*EXERCISE INSTRUCTIONS*
Return the full listing below, unchanged.

____

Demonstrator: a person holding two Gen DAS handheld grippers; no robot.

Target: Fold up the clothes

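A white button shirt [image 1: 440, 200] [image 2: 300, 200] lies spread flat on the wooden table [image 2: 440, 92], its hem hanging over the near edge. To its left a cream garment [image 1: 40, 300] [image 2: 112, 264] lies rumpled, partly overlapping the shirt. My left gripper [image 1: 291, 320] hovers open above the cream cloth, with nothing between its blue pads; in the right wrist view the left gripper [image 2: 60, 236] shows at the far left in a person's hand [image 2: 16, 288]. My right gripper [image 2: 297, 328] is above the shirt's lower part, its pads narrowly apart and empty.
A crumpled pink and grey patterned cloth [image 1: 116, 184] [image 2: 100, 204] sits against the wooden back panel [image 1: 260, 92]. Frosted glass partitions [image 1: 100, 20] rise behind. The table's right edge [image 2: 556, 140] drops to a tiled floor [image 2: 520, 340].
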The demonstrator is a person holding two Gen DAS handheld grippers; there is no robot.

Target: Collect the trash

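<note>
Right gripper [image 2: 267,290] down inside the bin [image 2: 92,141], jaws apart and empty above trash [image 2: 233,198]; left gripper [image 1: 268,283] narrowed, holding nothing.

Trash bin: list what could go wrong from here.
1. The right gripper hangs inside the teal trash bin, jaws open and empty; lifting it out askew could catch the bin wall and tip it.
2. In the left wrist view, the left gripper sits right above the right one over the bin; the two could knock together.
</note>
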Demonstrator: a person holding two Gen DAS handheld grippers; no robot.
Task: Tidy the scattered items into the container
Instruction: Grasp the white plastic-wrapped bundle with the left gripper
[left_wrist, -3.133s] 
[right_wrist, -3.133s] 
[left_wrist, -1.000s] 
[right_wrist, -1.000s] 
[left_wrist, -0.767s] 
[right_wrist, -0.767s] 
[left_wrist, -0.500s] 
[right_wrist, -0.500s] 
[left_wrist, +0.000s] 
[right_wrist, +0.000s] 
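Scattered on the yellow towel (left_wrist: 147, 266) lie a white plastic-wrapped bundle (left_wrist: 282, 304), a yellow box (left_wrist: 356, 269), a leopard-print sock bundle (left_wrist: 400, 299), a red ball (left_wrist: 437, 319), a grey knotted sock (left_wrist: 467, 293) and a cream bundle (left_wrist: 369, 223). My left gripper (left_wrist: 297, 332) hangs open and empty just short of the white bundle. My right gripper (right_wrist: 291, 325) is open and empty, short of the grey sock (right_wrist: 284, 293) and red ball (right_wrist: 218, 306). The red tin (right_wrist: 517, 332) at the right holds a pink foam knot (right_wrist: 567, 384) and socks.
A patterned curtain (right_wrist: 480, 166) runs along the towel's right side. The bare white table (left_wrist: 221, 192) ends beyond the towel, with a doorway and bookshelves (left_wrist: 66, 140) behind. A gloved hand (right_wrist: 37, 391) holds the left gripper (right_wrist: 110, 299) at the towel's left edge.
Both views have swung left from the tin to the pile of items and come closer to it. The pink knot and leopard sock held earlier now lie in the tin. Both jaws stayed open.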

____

*ANSWER TO THIS TASK*
Demonstrator: a person holding two Gen DAS handheld grippers; no robot.

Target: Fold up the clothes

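A white button shirt [image 1: 440, 200] [image 2: 300, 200] lies spread flat on the wooden table [image 2: 440, 92], its hem hanging over the near edge. To its left a cream garment [image 1: 40, 300] [image 2: 112, 264] lies rumpled, partly overlapping the shirt. My left gripper [image 1: 291, 320] hovers open above the cream cloth, with nothing between its blue pads; in the right wrist view the left gripper [image 2: 60, 236] shows at the far left in a person's hand [image 2: 16, 288]. My right gripper [image 2: 297, 328] is above the shirt's lower part, its pads narrowly apart and empty.
A crumpled pink and grey patterned cloth [image 1: 116, 184] [image 2: 100, 204] sits against the wooden back panel [image 1: 260, 92]. Frosted glass partitions [image 1: 100, 20] rise behind. The table's right edge [image 2: 556, 140] drops to a tiled floor [image 2: 520, 340].
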The demonstrator is a person holding two Gen DAS handheld grippers; there is no robot.

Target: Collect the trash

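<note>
Right gripper [image 2: 267,290] down inside the bin [image 2: 92,141], jaws apart and empty above trash [image 2: 233,198]; left gripper [image 1: 268,283] narrowed, holding nothing.

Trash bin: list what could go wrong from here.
1. The right gripper hangs inside the teal trash bin, jaws open and empty; lifting it out askew could catch the bin wall and tip it.
2. In the left wrist view, the left gripper sits right above the right one over the bin; the two could knock together.
</note>
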Demonstrator: a person holding two Gen DAS handheld grippers; no robot.
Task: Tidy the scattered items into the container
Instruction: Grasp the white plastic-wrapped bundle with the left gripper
[left_wrist, -3.133s] 
[right_wrist, -3.133s] 
[left_wrist, -1.000s] 
[right_wrist, -1.000s] 
[left_wrist, -0.767s] 
[right_wrist, -0.767s] 
[left_wrist, -0.500s] 
[right_wrist, -0.500s] 
[left_wrist, +0.000s] 
[right_wrist, +0.000s] 
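Scattered on the yellow towel (left_wrist: 147, 266) lie a white plastic-wrapped bundle (left_wrist: 282, 304), a yellow box (left_wrist: 356, 269), a leopard-print sock bundle (left_wrist: 400, 299), a red ball (left_wrist: 437, 319), a grey knotted sock (left_wrist: 467, 293) and a cream bundle (left_wrist: 369, 223). My left gripper (left_wrist: 297, 332) hangs open and empty just short of the white bundle. My right gripper (right_wrist: 291, 325) is open and empty, short of the grey sock (right_wrist: 284, 293) and red ball (right_wrist: 218, 306). The red tin (right_wrist: 517, 332) at the right holds a pink foam knot (right_wrist: 567, 384) and socks.
A patterned curtain (right_wrist: 480, 166) runs along the towel's right side. The bare white table (left_wrist: 221, 192) ends beyond the towel, with a doorway and bookshelves (left_wrist: 66, 140) behind. A gloved hand (right_wrist: 37, 391) holds the left gripper (right_wrist: 110, 299) at the towel's left edge.
Both views have swung left from the tin to the pile of items and come closer to it. The pink knot and leopard sock held earlier now lie in the tin. Both jaws stayed open.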

Nothing else belongs in this answer.